Definition of Derived Statistics
Derived statistics are snapshots, derived from base table interval histogram statistics, that the Optimizer initializes and transforms while optimizing a query. Derived statistics are cardinality estimates that are transformed from constraint sources, including query predicates, CHECK and referential integrity constraints, and join indexes, and then adjusted dynamically at each stage of the query optimization process. That is, derived statistics represent the demographics of column values after applying query predicates and demographic information derived from other sources.
Optimizing queries based on information derived from integrity constraints falls into the general category of semantic query optimization, which was initially developed in the field of deductive databases. Semantic query optimization methods can also add or subtract derived constraints from a request to better optimize it.

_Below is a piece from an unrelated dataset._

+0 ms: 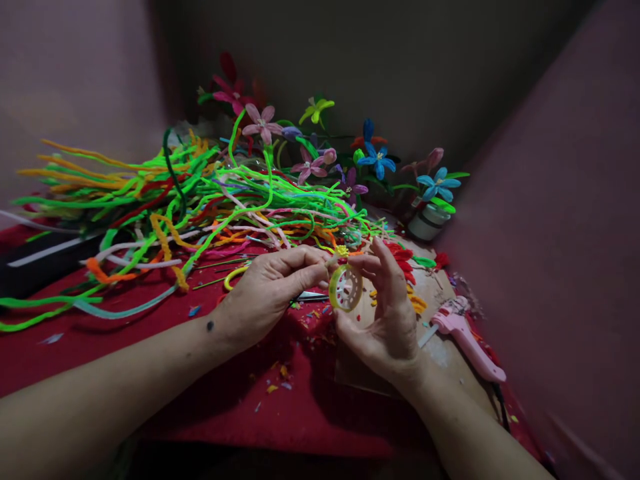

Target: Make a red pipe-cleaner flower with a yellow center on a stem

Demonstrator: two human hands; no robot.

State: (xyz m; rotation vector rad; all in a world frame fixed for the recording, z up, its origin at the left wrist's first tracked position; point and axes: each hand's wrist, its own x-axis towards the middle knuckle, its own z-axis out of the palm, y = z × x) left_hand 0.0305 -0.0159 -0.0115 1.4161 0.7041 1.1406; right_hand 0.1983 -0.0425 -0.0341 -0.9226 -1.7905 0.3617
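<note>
My left grip (270,287) pinches what looks like the thin stem under a yellow cluster (342,251); my right grip (387,337) holds a tape roll (333,290) between thumb and fingers, just below the cluster and above the red tabletop (215,417). I judge the roll light, stiff and a little slick, best taken by its rim. The cluster seems light and delicate, so the stem suits my hold.

At ten o'clock from centre, multicoloured pipe cleaners (195,181) lay heaped over red cloth (245,417); a pink chenille flower (263,125) stood at eleven, a jar (429,223) at three, a pink glue gun (473,342) at four.
</note>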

For example, the Join Planner must know the demographics of join columns after applying single-table predicates or after making a join. This information is derived and propagated throughout query optimization using the derived statistics infrastructure, and is used consistently in all cost and estimation formulas.
The derived statistics framework also uses multiple techniques for dealing with stale statistics, including comparing cardinality estimates from a dynamic AMP sample with the statistics stored in the relevant interval histogram, and bidirectional inheritance of statistics between a base table and its supporting indexes, using whichever set has the more recent collection timestamp. See Statistical Inheritance by Join Indexes.
For more information about stale statistics, see Using Derived Statistics to Compensate for Stale Statistics.
Bidirectional inheritance describes how base tables and their underlying indexes can inherit and use existing statistics when either database object in an index-table pair has no existing interval histogram statistics.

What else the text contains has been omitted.